Long term, they rot and stain the decks.

Donn
07-15-2005, 01:05 PM
Chapman sez:

"The flemish coil....deals decoratively with the free end of a dock line or anchor line. It's easy to do and looks yachtlike, but if you leave it too long the coil will pick up dirt and moisture and leave a soiled mark on deck when it's taken up."

Ian McColgin
07-15-2005, 06:01 PM
Chapman was a small boat guy who also touted one of the slower ways to tie a bowline.

I may not have been wholly clear about the utility of the two different ways to Flemish a line.

Little ends like a dock line or a bit of topping lift that lives on the coach roof against a grab rail are often flemished by taking the bitter end as the center and rotating to coil it up. This is neat and quick for short bits but it leaves kinks in the line as it's pulled out, just as you'll kink a line if you pull it off a drum by pulling parallel with the axis and not letting the drum turn.

As with coiling, the only way to prevent harmful kinking is to work from the standing part to the bitter end. The description of Shenedoah doing this by capsizing the line makes some sense, though in my own case when knocking down say 300' of hallyard on Clearwater, I had a kid doing the flemishing whilest the rest of us hoisted, so it was proper all the while.

You'll feel in the line when you've made enough turns in one direction and you need to make a new tier in the other.

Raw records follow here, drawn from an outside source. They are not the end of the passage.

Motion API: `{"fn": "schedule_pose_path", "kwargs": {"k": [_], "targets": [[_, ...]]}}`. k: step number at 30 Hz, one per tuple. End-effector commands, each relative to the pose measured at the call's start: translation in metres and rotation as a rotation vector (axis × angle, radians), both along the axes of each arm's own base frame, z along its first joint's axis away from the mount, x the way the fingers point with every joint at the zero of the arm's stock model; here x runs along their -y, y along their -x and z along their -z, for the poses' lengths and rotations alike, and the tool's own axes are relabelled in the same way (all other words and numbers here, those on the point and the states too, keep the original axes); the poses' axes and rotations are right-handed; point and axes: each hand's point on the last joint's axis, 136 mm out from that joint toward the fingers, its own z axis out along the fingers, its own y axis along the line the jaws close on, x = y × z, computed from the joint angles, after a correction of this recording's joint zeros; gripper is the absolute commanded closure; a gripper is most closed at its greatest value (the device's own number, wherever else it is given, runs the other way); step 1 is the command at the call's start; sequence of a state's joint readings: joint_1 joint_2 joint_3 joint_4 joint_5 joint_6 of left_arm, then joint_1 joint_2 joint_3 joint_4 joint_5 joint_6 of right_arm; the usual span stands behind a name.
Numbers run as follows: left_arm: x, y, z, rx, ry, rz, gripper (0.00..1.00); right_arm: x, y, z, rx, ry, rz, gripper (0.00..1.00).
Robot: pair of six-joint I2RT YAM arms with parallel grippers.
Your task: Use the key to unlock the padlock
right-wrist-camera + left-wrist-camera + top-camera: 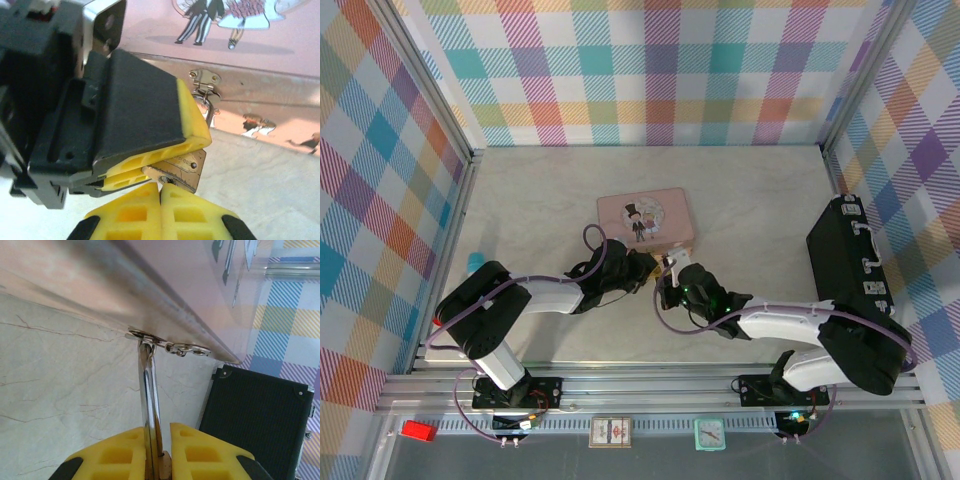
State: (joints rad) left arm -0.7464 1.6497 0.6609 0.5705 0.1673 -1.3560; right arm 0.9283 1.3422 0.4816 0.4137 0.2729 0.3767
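Observation:
The small brass padlock [192, 162] hangs by its silver shackle [149, 390] from the hasp [202, 82] on the front of the pink tin [645, 218]. My left gripper [642, 268] is shut on the padlock's body, with its yellow fingers [192, 125] clamped across the flat sides. From below, my right gripper [160, 192] meets the padlock's underside with its pads pressed together. Only a sliver of the key [170, 178] shows, at the keyhole between the fingertips. In the top view my right gripper [668, 272] sits just right of the left one.
A black case [850, 260] lies along the right wall, close to my right arm. A small blue object [473, 262] rests by the left wall. Plaid walls enclose the marble-patterned table [750, 210] on three sides.

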Motion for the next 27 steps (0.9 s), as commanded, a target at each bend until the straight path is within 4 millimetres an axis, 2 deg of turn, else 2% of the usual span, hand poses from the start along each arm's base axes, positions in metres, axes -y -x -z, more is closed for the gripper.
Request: {"fn": "schedule_pose_path", "kwargs": {"k": [1,5,10,15,19,23,26,27], "targets": [[0.000,-0.008,-0.012,0.040,0.006,-0.005,1.00,0.014,-0.001,0.012,-0.198,-0.118,0.163,0.99],[0.000,-0.008,-0.014,0.041,0.000,-0.003,1.00,0.020,0.000,0.027,-0.299,-0.197,0.266,1.00],[0.002,-0.009,-0.015,0.042,-0.010,0.005,1.00,0.019,-0.005,0.029,-0.347,-0.296,0.308,1.00],[0.009,-0.008,-0.016,0.045,-0.013,0.026,1.00,0.016,-0.005,0.027,-0.362,-0.320,0.311,1.00],[0.025,-0.004,-0.015,0.048,-0.004,0.067,1.00,0.022,-0.006,0.033,-0.360,-0.299,0.329,1.00],[0.028,-0.002,-0.011,0.044,-0.004,0.078,1.00,0.024,-0.004,0.041,-0.366,-0.262,0.324,1.00],[0.022,0.001,-0.001,0.008,-0.068,0.081,0.83,0.021,-0.002,0.047,-0.405,-0.249,0.311,1.00],[0.022,0.001,0.000,0.008,-0.075,0.083,0.80,0.020,-0.002,0.048,-0.411,-0.253,0.312,1.00]]}}
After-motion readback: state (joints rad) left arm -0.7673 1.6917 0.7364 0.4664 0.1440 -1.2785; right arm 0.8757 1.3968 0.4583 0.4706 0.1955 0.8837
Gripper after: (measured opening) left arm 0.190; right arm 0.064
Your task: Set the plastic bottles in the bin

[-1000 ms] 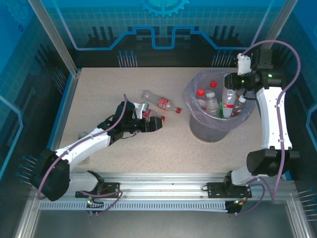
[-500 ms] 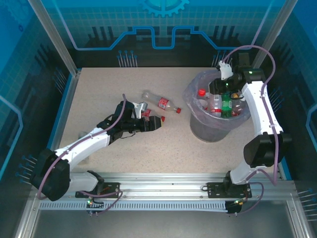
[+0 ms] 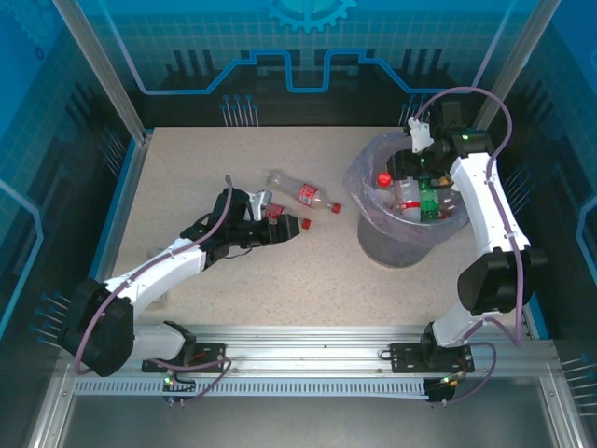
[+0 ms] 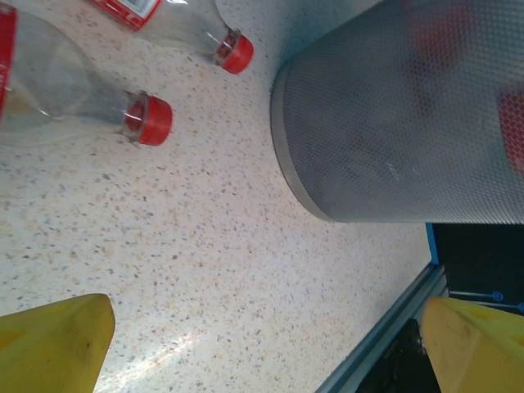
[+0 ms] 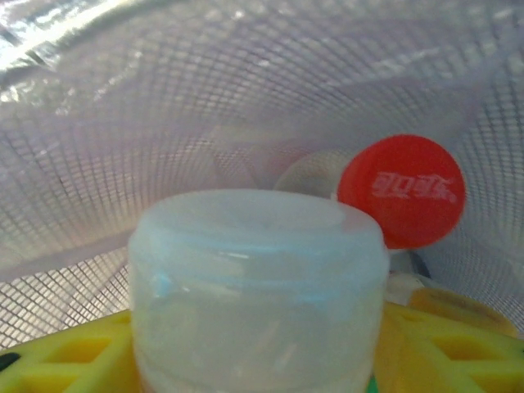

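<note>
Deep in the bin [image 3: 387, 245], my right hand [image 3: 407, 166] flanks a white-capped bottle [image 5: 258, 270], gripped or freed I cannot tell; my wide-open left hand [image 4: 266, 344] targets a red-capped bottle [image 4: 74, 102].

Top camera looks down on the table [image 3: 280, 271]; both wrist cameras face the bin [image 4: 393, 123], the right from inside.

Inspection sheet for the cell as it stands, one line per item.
Surface: speckled beige tabletop, no spills seen.
Job's things: far bottle and near bottle, both red-capped, lie loose left of the bin; more bottles inside it.
Clutter: nothing seen.
Grippers: left gripper open, empty, facing the loose bottles; right gripper over the bin, white-capped bottle between its fingers, grip unclear.
Cables: lavender cables loop along both arms.
Surroundings: blue enclosure panels; aluminium rail at near edge.
</note>
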Controlling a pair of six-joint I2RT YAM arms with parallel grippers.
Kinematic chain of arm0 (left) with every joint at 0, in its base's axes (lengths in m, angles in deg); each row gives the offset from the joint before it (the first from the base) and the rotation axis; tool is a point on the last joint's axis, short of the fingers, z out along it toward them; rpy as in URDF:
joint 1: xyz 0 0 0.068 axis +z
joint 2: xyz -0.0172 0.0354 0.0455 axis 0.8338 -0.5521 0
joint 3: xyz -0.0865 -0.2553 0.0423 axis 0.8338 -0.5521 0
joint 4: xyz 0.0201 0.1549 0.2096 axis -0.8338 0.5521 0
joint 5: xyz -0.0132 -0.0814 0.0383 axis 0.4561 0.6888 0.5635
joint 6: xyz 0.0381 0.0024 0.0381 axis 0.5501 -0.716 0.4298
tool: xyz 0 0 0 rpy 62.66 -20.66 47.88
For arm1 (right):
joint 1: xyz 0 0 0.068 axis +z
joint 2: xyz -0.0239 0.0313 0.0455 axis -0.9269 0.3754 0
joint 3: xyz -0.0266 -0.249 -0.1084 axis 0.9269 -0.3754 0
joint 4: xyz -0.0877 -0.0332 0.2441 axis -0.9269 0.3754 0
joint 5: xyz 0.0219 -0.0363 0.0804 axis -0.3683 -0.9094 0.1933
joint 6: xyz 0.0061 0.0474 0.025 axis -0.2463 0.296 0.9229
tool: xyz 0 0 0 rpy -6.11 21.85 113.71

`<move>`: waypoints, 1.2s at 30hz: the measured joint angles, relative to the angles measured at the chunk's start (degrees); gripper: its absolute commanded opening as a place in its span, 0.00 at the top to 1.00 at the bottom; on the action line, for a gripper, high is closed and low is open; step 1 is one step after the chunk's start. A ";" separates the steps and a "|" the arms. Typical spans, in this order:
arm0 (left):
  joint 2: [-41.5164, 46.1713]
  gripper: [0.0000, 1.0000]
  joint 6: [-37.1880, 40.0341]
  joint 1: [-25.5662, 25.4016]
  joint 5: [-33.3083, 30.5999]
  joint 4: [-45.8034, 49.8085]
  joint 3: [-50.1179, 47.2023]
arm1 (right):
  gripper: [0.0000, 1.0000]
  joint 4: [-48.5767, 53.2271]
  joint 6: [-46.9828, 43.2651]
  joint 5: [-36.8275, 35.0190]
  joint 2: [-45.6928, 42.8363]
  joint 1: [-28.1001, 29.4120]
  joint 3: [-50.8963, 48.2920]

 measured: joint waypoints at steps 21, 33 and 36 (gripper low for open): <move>-6.78 0.05 -11.76 6.23 -8.20 -0.46 0.00 | 0.39 3.58 0.48 -2.43 -12.09 -0.02 3.50; -6.95 0.07 -13.29 6.45 -10.49 -2.54 -0.02 | 0.53 2.34 3.48 -4.28 -21.40 1.40 -14.23; -6.95 0.07 -13.29 6.71 -10.78 -2.54 0.00 | 0.54 0.59 5.51 -4.09 -23.34 3.85 -20.17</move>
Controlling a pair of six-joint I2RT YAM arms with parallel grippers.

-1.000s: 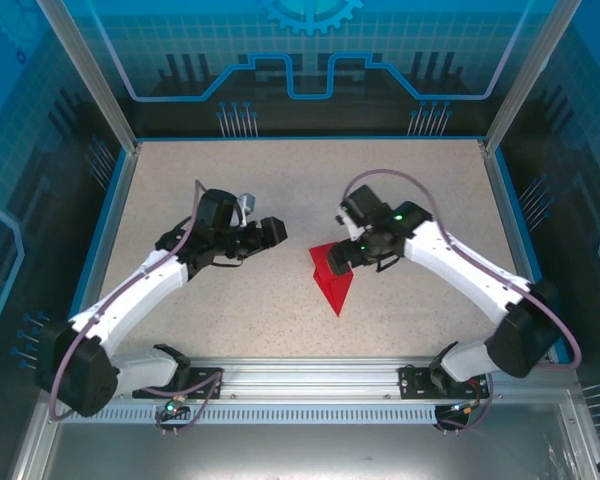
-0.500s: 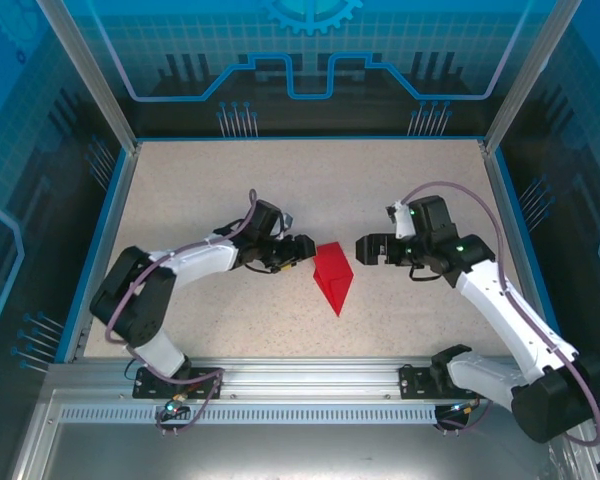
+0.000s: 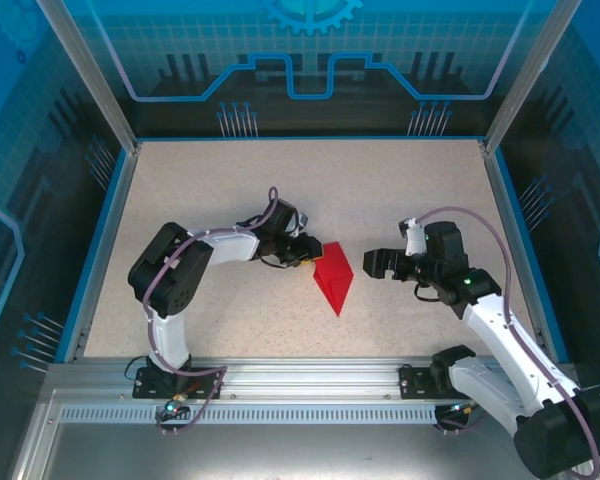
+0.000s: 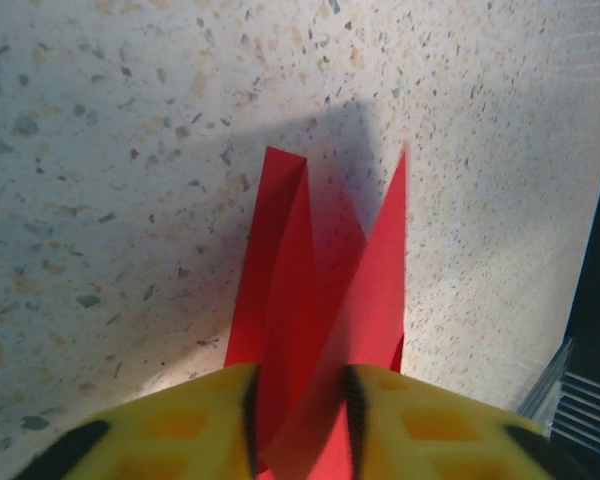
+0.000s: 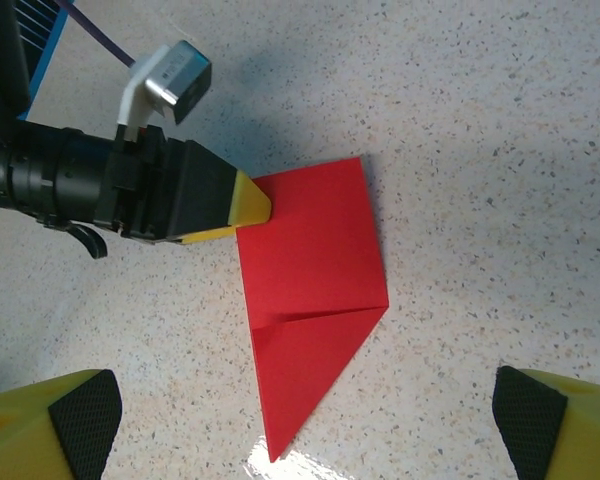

Another pet buggabear of mine is the number of dock hands around here who think water hoses should be tightly coiled rather than generously figure eighted.

Donn
07-15-2005, 06:16 PM
"Another pet buggabear of mine is the number of dock hands around here who think water hoses should be tightly coiled rather than generously figure eighted." An across-the-canal neighbor stores ~200' of garden hose on one of those tightly wound crank-up hose reels. You should see that stuff when he lets it out. :D

Is it just me, or is that pic at the top of the thread a stunner? The squabble between diagonals and circles is intense.

John E Hardiman
07-15-2005, 06:20 PM
Originally posted by Donn:

Is it just me, or is that pic at the top of the thread a stunner? The squabble between diagonals and circles is intense.The block mat needs to be bigger.... ;)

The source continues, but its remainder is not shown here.